The jury found Biehl guilty but mentally ill of the lesser included offenses of voluntary manslaughter, a Class A felony, and Criminal Recklessness, a Class C felony. He was sentenced to the presumptive terms of thirty years for voluntary manslaughter and four years for criminal recklessness, to be served concurrently. The convictions were affirmed by a memorandum decision of this court in 1993. Biehl then filed a petition for post-conviction relief attacking the trial courts failure to find his mental illness as a mitigating circumstance. The petition was granted in 1999, and Biehl was ordered to be resentenced.
At resentencing, the trial court found no aggravating circumstances and three mitigating circumstancesno criminal history, remorse, and mental illness. Nevertheless, the trial court imposed the same sentence. This is a direct appeal of that sentence.
The Indiana Constitution gives this Court the power to review and revise sentences to the extent provided by rule. Ind. Const. Art. VII, § 6; Redmon v. State, 734 N.E.2d 1088, 1094 (Ind. Ct. App. 2000). We will revise a sentence authorized by statute only when it is manifestly unreasonable in light of the nature of the offense and the character of the offender. Ind. Appellate Rule 17(B); Redmon, 734 N.E.2d at 1094. This inquiry requires the appellate court to reexamine all valid aggravating circumstances and mitigating circumstances. Carter v. State, 711 N.E.2d 835, 841 (Ind. 1999).
We begin with the nature of the offense. Unlike many crimes in which the defendant seeks out his victim, the victims of these unfortunate shootings, to some extent, sought out Biehl. They entered his makeshift dwelling, threw bricks and boards at him, and refused to leave when asked to do so. Only then did Biehl depart and retrieve a gun. Although we are certainly troubled by the death and serious bodily injury that ensued, the totality of the circumstances surrounding the shootings point in favor of a mitigated sentence.
The same is true, with even greater force, in regard to the character of the offender. We are particularly influenced by Biehls lack of criminal history and longstanding mental illness.
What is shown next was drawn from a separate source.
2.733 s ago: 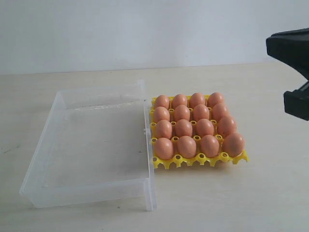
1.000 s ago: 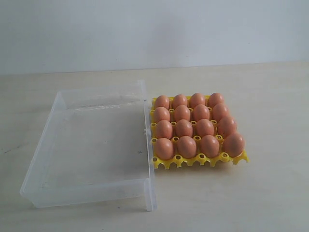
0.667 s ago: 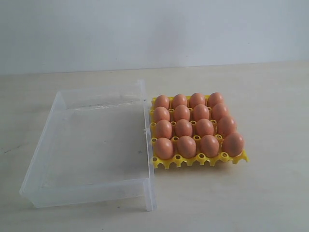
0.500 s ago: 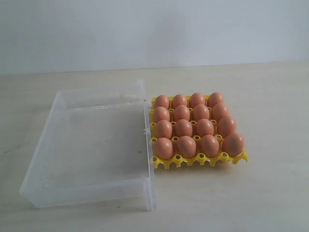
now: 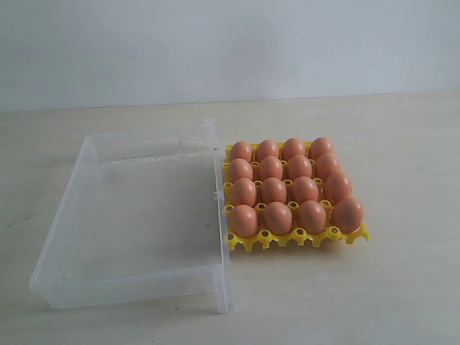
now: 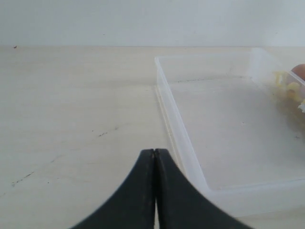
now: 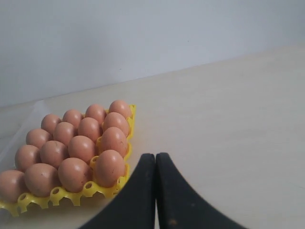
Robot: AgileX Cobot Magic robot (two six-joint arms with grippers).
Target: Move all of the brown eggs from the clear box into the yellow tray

The General Assembly has recognized the significance of a defendants lack of criminal history by specifically listing it as a mitigating circumstance in the sentencing statute. See Ind. Code § 35-38-1-7.1(c)(6) (1998). The statute appropriately encourages leniency toward defendants who have not previously been through the criminal justice system. Such mitigation is especially appropriate for a defendant like Biehl, thirty-five years old at the time of his crimes, who has lived a law-abiding life for decades.
Our supreme court has likewise recognized the significance of a lack of criminal history in sentencing. In a number of cases, it has found the maximum sentence to be manifestly unreasonable, at least in part, because the defendant did not have a prior criminal history. Edgecomb v. State, 673 N.E.2d 1185, 1198-1200 (Ind. 1996); Mayberry v. State, 670 N.E.2d 1262, 1271 (Ind. 1996); Willoughby v. State, 660 N.E.2d 570, 584-85 (Ind. 1996); Widener v. State, 659 N.E.2d 529, 534 (Ind. 1995); Walton v. State, 650 N.E.2d 1134, 1137 (Ind. 1995); Harrington v. State, 584 N.E.2d 558, 565 (Ind. 1992). See footnote Unlike the defendants in these cases, Biehl was not given the maximum sentence. Nevertheless, this significant mitigating circumstance should be given some weight in Biehls sentence.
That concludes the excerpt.